* [THE DATA]:
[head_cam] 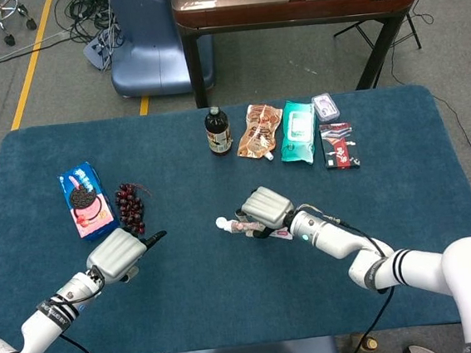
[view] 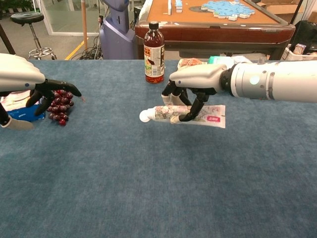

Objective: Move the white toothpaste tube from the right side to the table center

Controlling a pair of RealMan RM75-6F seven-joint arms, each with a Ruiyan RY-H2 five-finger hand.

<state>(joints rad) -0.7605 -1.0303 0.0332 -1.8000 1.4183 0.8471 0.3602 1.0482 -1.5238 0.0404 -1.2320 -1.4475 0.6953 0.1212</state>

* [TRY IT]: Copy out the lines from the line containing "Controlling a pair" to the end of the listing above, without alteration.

* [RESULT BELOW]:
Controlling a pair of RealMan RM75-6F seven-joint arms, each with a Ruiyan RY-H2 five-finger hand.

<state>(joints rad) -0.7605 -1.0303 0.0332 -1.8000 1.4183 0.8471 0.3602 1.0482 -1.5238 0.0404 -1.2320 -1.4475 0.6953 0.1212</state>

Output for the exercise is complete.